Tall stories & a few songs by Rawclyde!

 

 This One

is

On The House

 

     The music pounded like a locomotive.  The go-go girl followed it like a train.  And every patron in the bar was her caboose.

     Her nucleus of sexuality, hardly covered by a little white bikini bottom oh so snug, exploded, poetically speaking, all over the stage.

     She aimed it at a poor hobo and pumped him a few.  She would never know how much he appreciated that.  She did the bump 'de bump with a lonely soldier boy's ambition and ground to pieces an old cowboy's sadness.  Boldly she stepped up close to a wicked man's leer, crouched low and with her hands ludicrously rammed it in and out.

     Her fat, shapely, little belly, a masterpiece so tan, so smooth, so hot, was just about smoking like a home on fire.  Her belly button was the sun.  Her stage, more than just creaking wood, was the face of every feller's drifting dream.

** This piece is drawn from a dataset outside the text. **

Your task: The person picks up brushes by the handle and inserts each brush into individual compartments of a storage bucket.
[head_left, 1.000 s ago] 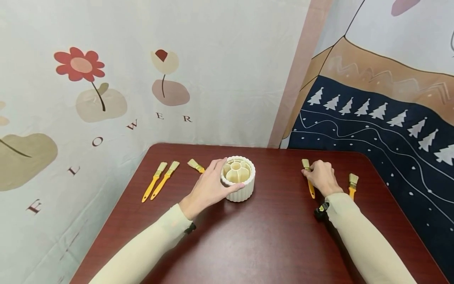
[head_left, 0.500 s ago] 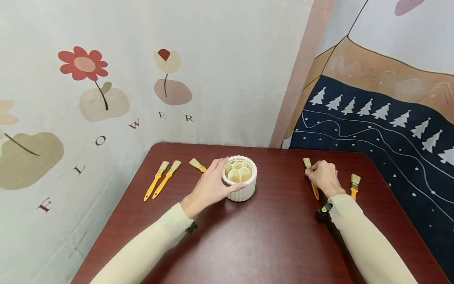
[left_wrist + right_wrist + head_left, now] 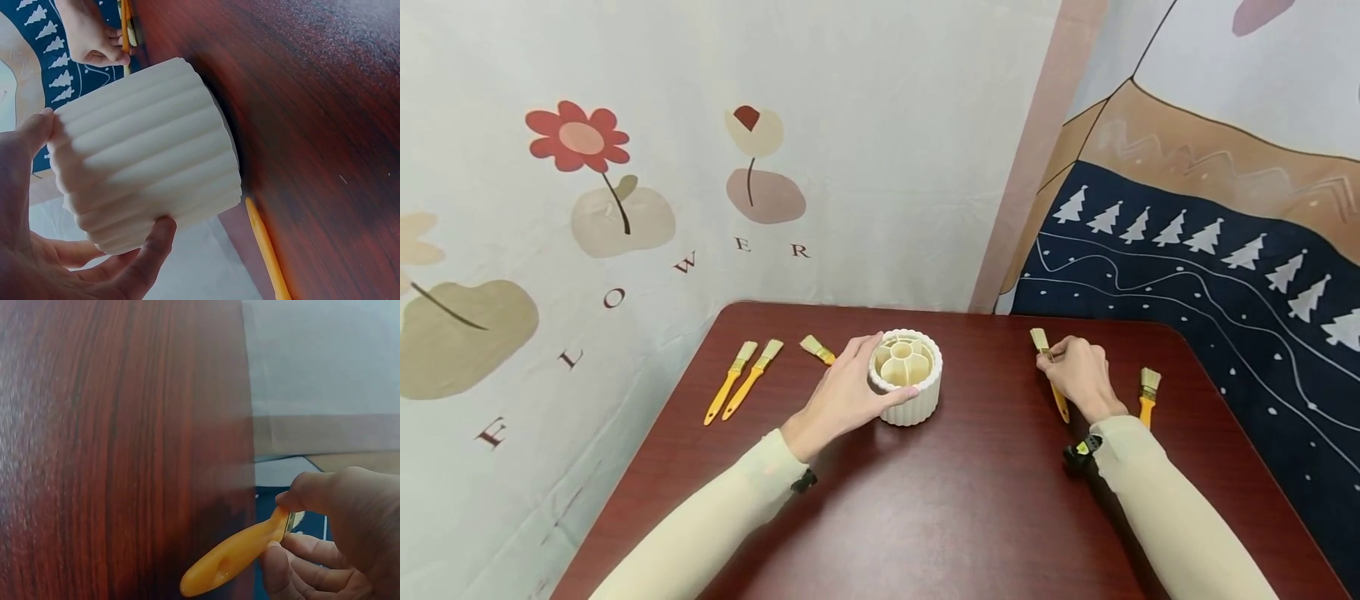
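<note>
A white round brush holder point(image 3: 917, 407) with fluted sides stands near the table's middle, its top divided into petal-shaped compartments around a central ring. My left hand point(image 3: 838, 396) grips it from the left, thumb at the front. The left wrist view shows the fingers against the ribbed wall point(image 3: 150, 156). Over at the right, my right hand point(image 3: 1084, 379) pinches a paintbrush point(image 3: 1059, 403) by thumb and fingers near its metal band. Its bristles point away and its yellow handle point(image 3: 231, 556) slants towards me, as the right wrist view shows; the hand covers part of the band.
Two paintbrushes point(image 3: 722, 396) point(image 3: 752, 379) lie side by side at the left. Another brush point(image 3: 816, 348) lies partly behind the left hand. At the right, one more brush point(image 3: 1147, 392) is partly covered by the right sleeve. Printed cloths point(image 3: 880, 150) hang behind the dark red table point(image 3: 955, 517).
The paintbrush in my right hand has tilted, its bristle end swinging slightly left. My left hand and the holder stay in place. The head view has shifted a little.
</note>
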Available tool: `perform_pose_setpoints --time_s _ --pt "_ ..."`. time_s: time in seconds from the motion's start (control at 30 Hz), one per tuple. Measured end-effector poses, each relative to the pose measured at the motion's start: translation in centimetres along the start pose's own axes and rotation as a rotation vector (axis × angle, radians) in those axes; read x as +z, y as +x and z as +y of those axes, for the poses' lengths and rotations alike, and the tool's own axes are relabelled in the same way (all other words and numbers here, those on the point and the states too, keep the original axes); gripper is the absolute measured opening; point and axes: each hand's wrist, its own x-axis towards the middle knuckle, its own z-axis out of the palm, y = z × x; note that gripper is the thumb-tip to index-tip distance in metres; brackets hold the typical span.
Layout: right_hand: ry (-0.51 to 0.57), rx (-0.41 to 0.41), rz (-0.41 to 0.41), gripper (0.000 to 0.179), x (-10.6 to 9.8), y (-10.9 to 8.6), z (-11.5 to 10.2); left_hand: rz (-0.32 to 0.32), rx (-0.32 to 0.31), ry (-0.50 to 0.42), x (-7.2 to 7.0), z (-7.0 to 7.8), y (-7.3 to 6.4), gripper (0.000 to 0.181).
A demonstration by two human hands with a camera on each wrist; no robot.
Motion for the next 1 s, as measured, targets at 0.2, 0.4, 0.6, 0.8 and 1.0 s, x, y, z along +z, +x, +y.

     She really knew how to dance.

     Like a snake, like a swan, like a cloud, like a shooting star, like the terrible truth and a thousand lies.  Nobody, absolutely nobody played pool when Philana danced.

     A tall stranger sauntered into the place.  Infront of the go-go bar's stage, or ramp, he stoically stood ~ watched the go-go girl go-go.  His presence loomed so profoundly that the hooting, guffawing, and even the silent dreaming of all the Saturday night patrons ~ died.  He was that rare kind of guy.  Besides, except for a preposterous, black, cowboy hat on his head, he was naked.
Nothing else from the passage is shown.